Breakfast a good start but better targeting needed.
Expectations about the Government's food-in-schools programme have waxed and waned in the past few weeks. Lately, the Prime Minister has sought to play these down, saying the Government's welfare reforms remained the best way to tackle poverty. Duly, the programme announced yesterday was a relatively modest affair. It would have provided little satisfaction to those who wanted to see a comprehensive breakfast programme that reached across the country with no input from the private sector.
There is no denying the problem exists. Teachers in low-income areas have attested over the past few years that tens of thousands of pupils are arriving at school hungry every day. The upshot is a variety of behavioural difficulties, including problems of concentration and an inability to ward off illnesses associated with hunger.
This is not a matter that can be airily dismissed as a matter of parental responsibility. Children are the victims in this, and they need food, not blame directed at their fathers and mothers. The assistance needs to be carefully tailored, however, and it is on this basis that the Government's response should be judged.

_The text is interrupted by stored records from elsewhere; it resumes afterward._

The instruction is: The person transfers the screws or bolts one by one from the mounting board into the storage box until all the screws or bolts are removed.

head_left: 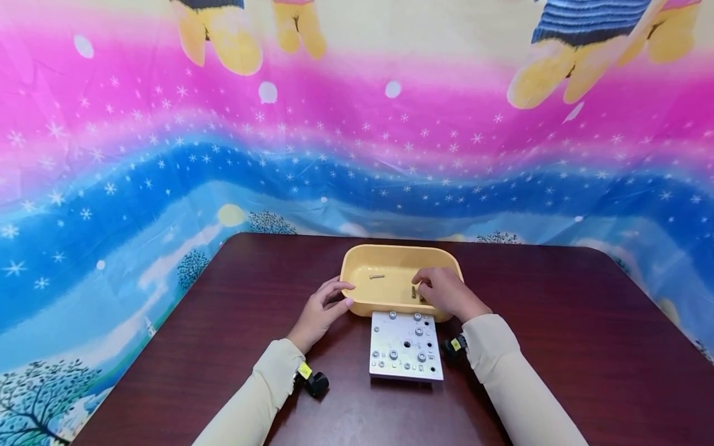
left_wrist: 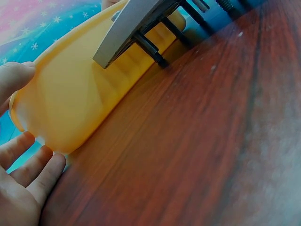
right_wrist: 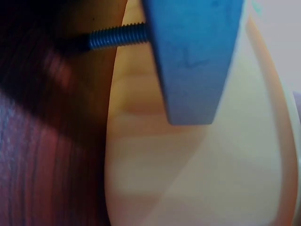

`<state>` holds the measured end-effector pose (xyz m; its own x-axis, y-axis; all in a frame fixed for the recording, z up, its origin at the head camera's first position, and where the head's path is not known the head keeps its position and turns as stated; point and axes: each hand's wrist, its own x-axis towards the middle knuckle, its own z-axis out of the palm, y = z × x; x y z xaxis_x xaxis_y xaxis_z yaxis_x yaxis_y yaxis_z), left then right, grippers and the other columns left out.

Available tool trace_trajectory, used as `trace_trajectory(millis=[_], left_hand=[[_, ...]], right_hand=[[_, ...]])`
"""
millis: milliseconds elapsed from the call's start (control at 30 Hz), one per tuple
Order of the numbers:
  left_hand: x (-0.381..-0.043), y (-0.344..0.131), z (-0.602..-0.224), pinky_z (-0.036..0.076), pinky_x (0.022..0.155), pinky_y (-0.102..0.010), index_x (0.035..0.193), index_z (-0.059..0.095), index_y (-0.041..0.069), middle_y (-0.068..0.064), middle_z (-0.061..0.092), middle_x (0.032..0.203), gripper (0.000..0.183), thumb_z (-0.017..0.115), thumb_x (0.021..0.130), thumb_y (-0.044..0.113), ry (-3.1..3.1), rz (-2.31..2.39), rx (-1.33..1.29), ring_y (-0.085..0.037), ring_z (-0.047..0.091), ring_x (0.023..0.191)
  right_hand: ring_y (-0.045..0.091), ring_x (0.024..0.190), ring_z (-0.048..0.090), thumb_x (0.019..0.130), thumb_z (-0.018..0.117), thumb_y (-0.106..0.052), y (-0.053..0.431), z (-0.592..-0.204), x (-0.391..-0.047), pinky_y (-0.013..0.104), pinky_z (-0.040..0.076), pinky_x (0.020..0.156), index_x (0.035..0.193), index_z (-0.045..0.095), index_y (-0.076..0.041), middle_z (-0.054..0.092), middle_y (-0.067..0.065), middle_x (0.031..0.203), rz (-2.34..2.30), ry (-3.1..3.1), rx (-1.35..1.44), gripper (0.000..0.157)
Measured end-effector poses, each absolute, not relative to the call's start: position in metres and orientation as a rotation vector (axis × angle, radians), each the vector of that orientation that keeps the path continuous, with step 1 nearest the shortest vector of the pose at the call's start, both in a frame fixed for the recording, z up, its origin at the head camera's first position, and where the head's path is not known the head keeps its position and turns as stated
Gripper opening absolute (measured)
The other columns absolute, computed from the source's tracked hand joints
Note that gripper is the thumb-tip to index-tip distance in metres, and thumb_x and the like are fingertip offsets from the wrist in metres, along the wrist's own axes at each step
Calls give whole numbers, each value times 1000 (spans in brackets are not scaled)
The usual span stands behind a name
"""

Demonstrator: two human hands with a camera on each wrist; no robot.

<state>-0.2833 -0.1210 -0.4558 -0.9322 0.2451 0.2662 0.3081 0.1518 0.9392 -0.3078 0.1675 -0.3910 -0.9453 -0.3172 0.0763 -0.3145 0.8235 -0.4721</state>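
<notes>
Pale sleeves [head_left: 504,347] led, in the head view, to a left hand [head_left: 320,316] resting loosely open against the yellow bin [head_left: 362,308] and a right hand [head_left: 446,292] curled inside it near screws [head_left: 377,276], its grip impossible to tell; a metal plate [head_left: 390,341] stood in front. Left wrist: bolts [left_wrist: 149,47] jutted beneath the plate. Right wrist: one bolt showed.

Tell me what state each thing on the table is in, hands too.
Yellow tray: upright, open-topped.
Loose screws: in the tray, the left one lying on its side.
Metal plate: raised off the table, bolts protruding underneath.
Left hand: touching the tray's left end.
Right hand: inside the tray, fingers bent; grip unclear.
</notes>
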Motion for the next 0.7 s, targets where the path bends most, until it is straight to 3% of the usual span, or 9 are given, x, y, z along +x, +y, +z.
trace_trajectory(millis=[267, 433, 700], left_hand=[[-280, -121, -453, 42, 103, -47, 117, 65, 22, -7, 41, 148, 26, 68, 91, 28, -2372, -1900, -538, -23, 44, 133], [-279, -121, -455, 41, 104, -48, 117, 65, 21, -8, 40, 148, 27, 68, 91, 27, -2357, -1908, -542, -24, 43, 133], [-281, -121, -456, 42, 104, -46, 118, 65, 22, -4, 42, 147, 29, 68, 91, 33, -2367, -1911, -550, -20, 43, 133]], right_hand=[[15, 62, 50, 93, 56, -12, 168, -391, -306, 29, 45, 63, 108, 71, -7, 66, 3, 91, -764, 3006, -524, 22], [14, 65, 52, 93, 55, -9, 169, -391, -306, 31, 46, 66, 106, 71, -6, 67, 4, 92, -835, 3012, -596, 21], [16, 81, 57, 92, 53, -4, 172, -380, -299, 34, 49, 73, 105, 71, -7, 69, 8, 98, -947, 2994, -745, 22]])
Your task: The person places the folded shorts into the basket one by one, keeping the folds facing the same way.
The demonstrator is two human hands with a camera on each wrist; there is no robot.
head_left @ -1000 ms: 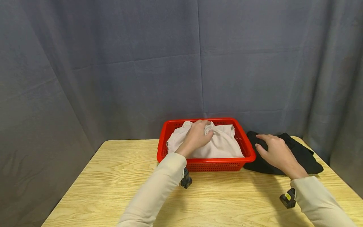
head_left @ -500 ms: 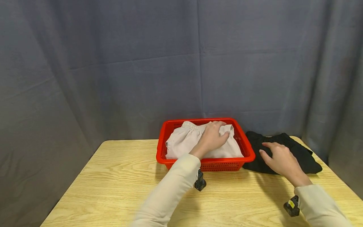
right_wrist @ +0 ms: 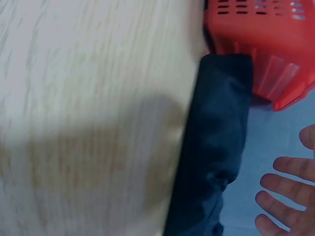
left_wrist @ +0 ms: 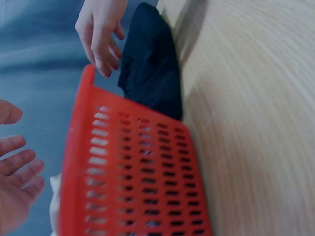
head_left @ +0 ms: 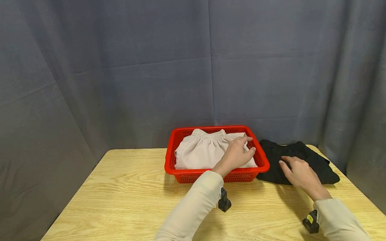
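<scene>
Cream-coloured shorts (head_left: 200,152) with a gathered elastic waistband lie inside a red plastic basket (head_left: 187,171) in the head view. My left hand (head_left: 236,153) hovers over the basket's right side, thumb and fingers spread and holding nothing. To the right of the basket lies a dark garment, black shorts (head_left: 321,165) with a gathered waist. Over them hangs my right hand (head_left: 303,173), its fingers extended and nothing in its grasp. In the right wrist view, those fingers (right_wrist: 290,167) point toward the basket, apart from the black cloth (right_wrist: 211,142).
A light wood-grain table (head_left: 126,201) carries both garments and the basket. Grey curtain (head_left: 144,87) encloses the back and sides. A small black device (head_left: 224,201) sits at the left wrist, another device (head_left: 311,222) with a yellow patch at the right.
My left hand has moved rightward across the basket, uncovering the cream shorts' waistband. My right hand has shifted slightly toward me over the black shorts.
</scene>
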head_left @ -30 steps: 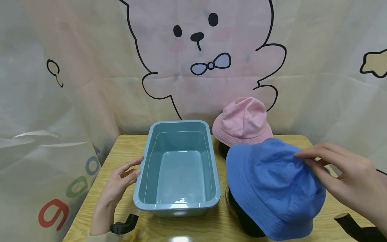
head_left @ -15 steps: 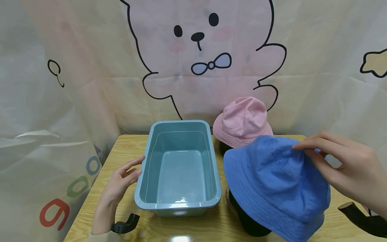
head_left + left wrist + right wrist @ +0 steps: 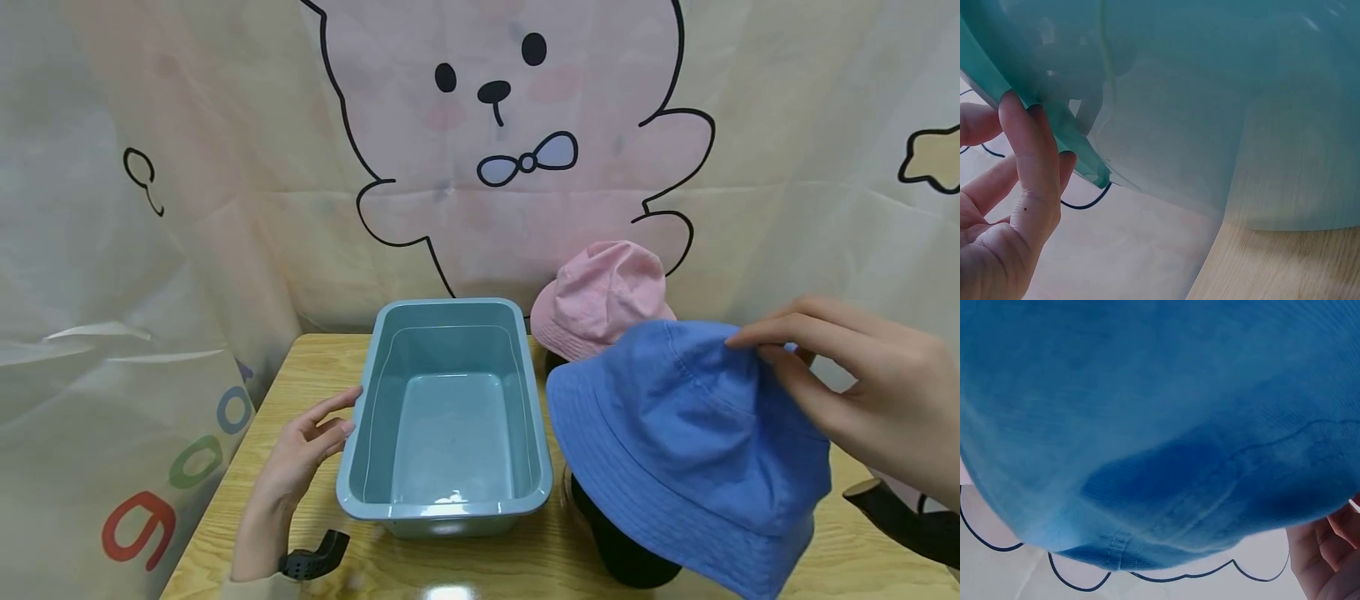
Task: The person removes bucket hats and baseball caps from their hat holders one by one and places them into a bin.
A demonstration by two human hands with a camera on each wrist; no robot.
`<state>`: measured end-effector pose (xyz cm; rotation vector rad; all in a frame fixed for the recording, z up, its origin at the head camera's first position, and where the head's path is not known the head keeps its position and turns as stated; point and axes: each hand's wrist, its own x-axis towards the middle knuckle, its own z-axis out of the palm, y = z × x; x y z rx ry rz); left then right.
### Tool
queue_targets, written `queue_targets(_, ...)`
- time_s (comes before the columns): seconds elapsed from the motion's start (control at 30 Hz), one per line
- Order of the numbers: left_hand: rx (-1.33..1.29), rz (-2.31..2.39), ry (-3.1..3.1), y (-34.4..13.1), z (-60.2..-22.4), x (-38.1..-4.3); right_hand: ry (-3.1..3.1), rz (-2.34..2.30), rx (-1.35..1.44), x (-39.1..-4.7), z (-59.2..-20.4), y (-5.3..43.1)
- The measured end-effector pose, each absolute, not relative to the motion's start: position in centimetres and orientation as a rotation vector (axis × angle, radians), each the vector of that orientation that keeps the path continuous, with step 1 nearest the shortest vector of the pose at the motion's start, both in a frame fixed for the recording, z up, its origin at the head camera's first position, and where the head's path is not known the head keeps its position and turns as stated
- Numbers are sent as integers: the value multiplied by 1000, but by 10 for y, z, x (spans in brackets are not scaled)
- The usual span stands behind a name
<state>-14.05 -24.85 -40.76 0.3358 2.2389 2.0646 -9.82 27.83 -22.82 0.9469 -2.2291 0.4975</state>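
Note:
Thumb and fingers of my right hand (image 3: pixel 862 387) pinch the crown of a blue bucket hat (image 3: pixel 690 442), which hangs tilted with its brim down to the left. Below the brim shows part of a black rounded form (image 3: pixel 626 537); the hat hides the rest. In the right wrist view the blue cloth (image 3: pixel 1147 412) fills most of the picture, with fingers (image 3: pixel 1329 556) at its lower right edge. My left hand (image 3: pixel 300 458) touches the left rim of a blue-green plastic basin (image 3: pixel 442 510) with loosely bent fingers. Nothing lies inside the basin.
Behind the blue hat, a pink bucket hat (image 3: pixel 603 296) sits on a dark support, partly covered. Everything stands on a wood-grain table (image 3: pixel 315 367). A printed cloth curtain (image 3: pixel 300 250) with a bear drawing closes off the back and left side.
My right hand has lifted the blue hat upward, so its crown covers more of the pink hat and more of the black form shows below. The left hand stays at the basin rim.

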Motion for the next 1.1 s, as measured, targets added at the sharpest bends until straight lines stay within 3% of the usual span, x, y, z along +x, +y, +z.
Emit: queue_targets(1.1, 286, 2044, 2264, -246, -406, -140, -2165, 424, 990, -114, -183, 226)
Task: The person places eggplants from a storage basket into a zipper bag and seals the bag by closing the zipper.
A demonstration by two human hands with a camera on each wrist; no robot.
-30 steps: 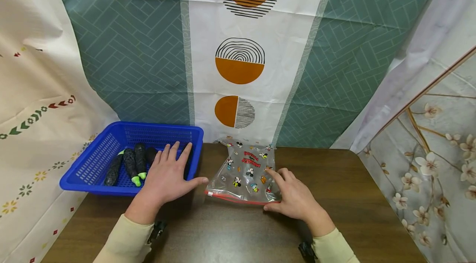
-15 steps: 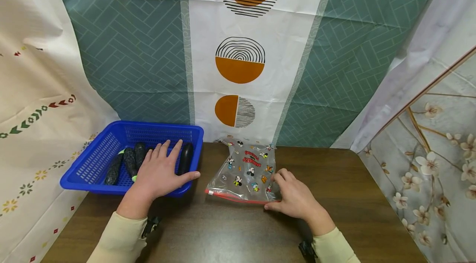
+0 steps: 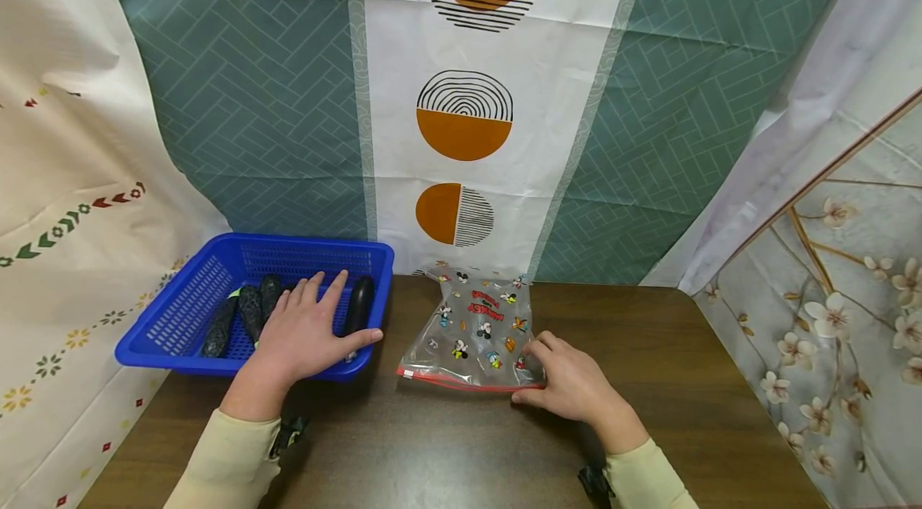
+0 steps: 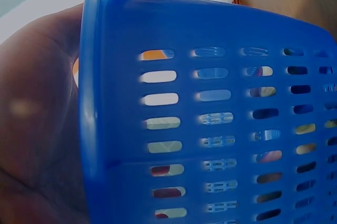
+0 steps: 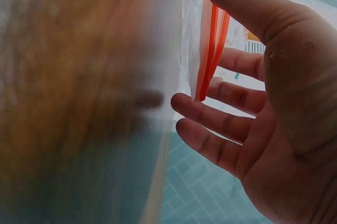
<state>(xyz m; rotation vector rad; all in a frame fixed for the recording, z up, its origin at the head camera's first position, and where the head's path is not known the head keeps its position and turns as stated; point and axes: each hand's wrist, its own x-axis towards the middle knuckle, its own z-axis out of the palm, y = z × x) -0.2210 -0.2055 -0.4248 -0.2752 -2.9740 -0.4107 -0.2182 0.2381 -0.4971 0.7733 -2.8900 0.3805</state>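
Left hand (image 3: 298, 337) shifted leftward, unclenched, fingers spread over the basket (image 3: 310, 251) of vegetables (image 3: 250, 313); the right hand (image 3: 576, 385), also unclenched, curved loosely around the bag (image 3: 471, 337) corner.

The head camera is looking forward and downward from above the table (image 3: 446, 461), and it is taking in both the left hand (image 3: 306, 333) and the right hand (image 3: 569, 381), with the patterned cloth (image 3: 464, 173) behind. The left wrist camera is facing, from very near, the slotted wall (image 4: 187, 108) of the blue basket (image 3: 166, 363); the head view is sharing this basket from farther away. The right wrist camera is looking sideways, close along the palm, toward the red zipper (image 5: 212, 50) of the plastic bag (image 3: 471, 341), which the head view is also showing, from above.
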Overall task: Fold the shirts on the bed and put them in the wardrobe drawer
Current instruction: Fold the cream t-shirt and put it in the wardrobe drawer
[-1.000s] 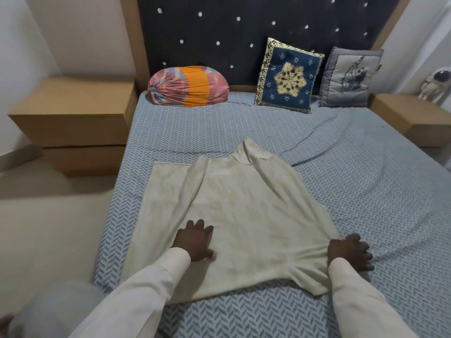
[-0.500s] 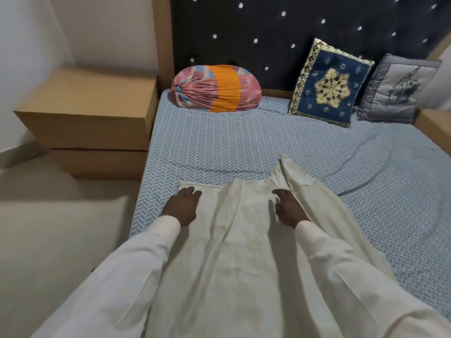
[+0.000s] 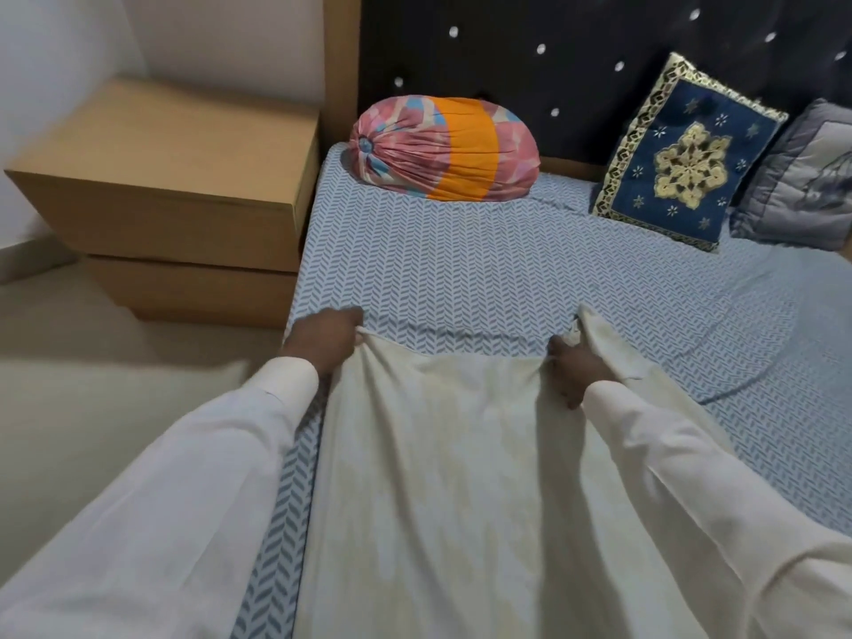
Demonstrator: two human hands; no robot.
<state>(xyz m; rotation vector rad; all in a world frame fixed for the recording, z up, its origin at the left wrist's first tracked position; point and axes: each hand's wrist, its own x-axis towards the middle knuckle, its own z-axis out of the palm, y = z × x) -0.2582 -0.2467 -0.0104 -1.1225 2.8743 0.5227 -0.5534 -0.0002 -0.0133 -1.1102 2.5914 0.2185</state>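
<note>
Cream shirt [image 3: 438, 477] lies lengthwise at lower centre of the frame, on a blue herringbone bed [image 3: 461, 269]. A person's left hand [image 3: 322, 336], fingers curled, grips its far left corner near the bed's edge. Their right hand [image 3: 574, 373] appears to pinch the fabric beside the collar, fingertips hidden in folds. A pink-and-orange bolster [image 3: 442, 149] and navy cushion [image 3: 687, 154] sit at upper right.
</note>
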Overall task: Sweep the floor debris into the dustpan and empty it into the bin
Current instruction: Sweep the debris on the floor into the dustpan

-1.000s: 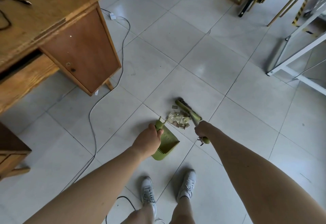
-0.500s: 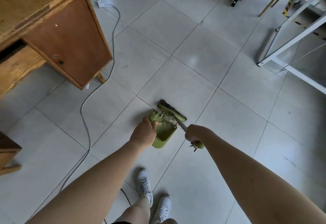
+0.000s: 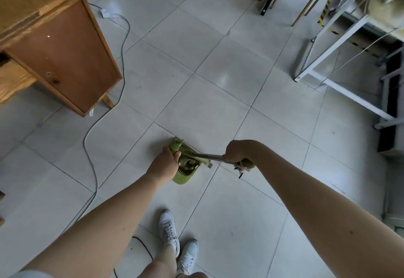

Its programme involves $9.5 million of taxpayer funding over the next five years to allow Fonterra and Sanitarium to expand their schools' breakfast programme to five days a week and, eventually, to all the schools that need it. That KickStart programme currently provides a breakfast of Weet-Bix and milk twice a week to children at about 570 schools, half of all schools in the four lowest-income deciles. The companies, themselves, will have to fund the rest of the estimated $19 million cost of the expansion.